Mais il n’y a pas que dans la musique que le mauvais goût a le droit de cité. Dans le monde de l’art, on ne parle pas de mauvais goût mais de kitsch. C’est plus chic. « Le kitsch ? C’est un terme bien vaste ! C’est tout ce qui dérange, qui est atypique, hors du temps, et surtout un état d’esprit » commente Nicolas Bas, créateur avec Benjamin Pillot du Blog du kitsch. Leur blog traite de ce qu’ils considèrent être un « phénomène culturel et sociologique » à travers des articles parfois sérieux, parfois amusés, qui explorent divers domaines (arts, musique, mode, cinéma, jeux vidéo, déco).
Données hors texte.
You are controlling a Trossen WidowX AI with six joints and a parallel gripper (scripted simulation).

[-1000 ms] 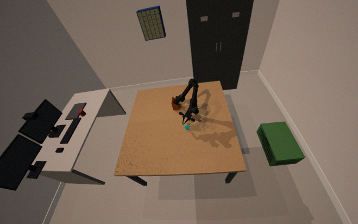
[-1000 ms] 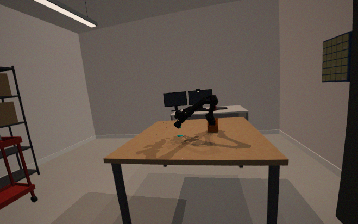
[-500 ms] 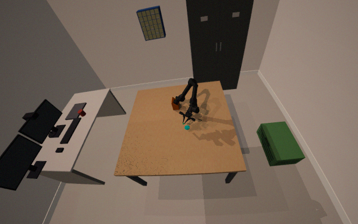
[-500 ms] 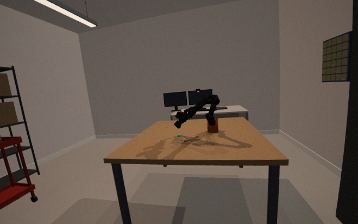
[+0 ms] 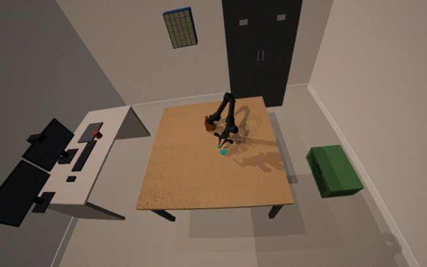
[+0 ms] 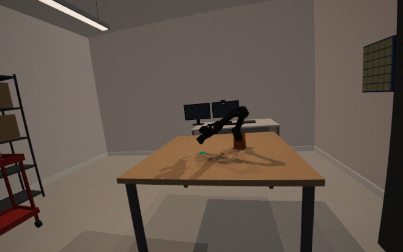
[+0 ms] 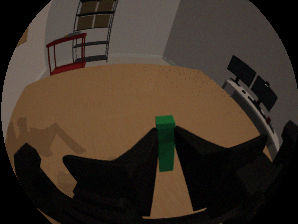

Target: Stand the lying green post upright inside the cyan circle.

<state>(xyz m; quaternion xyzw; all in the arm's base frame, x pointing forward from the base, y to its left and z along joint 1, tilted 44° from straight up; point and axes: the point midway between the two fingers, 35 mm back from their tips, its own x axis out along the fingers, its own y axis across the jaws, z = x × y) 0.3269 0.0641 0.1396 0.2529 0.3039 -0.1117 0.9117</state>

Dans l’art, le kitsch qui se veut un brin subversif s’est répandu comme une traînée de poudre, si bien qu’il est devenu une facilité pour beaucoup d’artistes, paradoxalement considérés à présent comme l’élite du bon goût.

Du kitsch à Versailles
Pour les expositions de Jeff Koons ou Takashi Murakami au Château de Versailles, la presse a préféré parler d’avant-garde ou de postmodernisme, alors qu’une partie du public n’y a vu que du mauvais goût anobli. Nicolas : « Ce qui nous amuse, c’est de voir que la créativité n’a aucune limite ! C’est vrai qu’aujourd’hui, l’art ou la mode ont fait exploser pas mal de vieux principes. On est plus libre dans ses créations. A côté de ça, j’ai l’impression que ça s’essouffle un peu et qu’on tente de revenir en arrière : ce n’est pas tellement le kitsch qui est revenu à la mod,e mais plutôt un esprit vintage. » Benjamin renchérit : « Pour moi, les nouvelles générations n’acceptent pas moins ou davantage le mauvais goût que celles d’avant. » Ainsi, comme pour les influences musicales, l’apologie des goûts ambigus se confondrait-elle avec un simple revival ? Ne serait-ce pas de la nostalgie plutôt qu’un réel engouement ? Finalement, on s’enticherait avec délectation du mauvais goût passé mais on ne créerait pas celui de demain, délaissant au passage l’expérimentation et l’avant-garde. « La France a vraiment du mal avec la nouveauté et l’excentricité, conclut pour nous Dora Moutot, notre spécialiste. J’espère que dans le futur, les gens oseront être plus aventureux, sans avoir peur de se gourer, en vivant la mode avec plus d’humour et de légèreté. » Si le message est entendu, il se pourrait bien qu’un jour le sujet du bac philo ne soit plus « Qui dicte le bon goût ? » mais « Qui dicte le mauvais goût ? »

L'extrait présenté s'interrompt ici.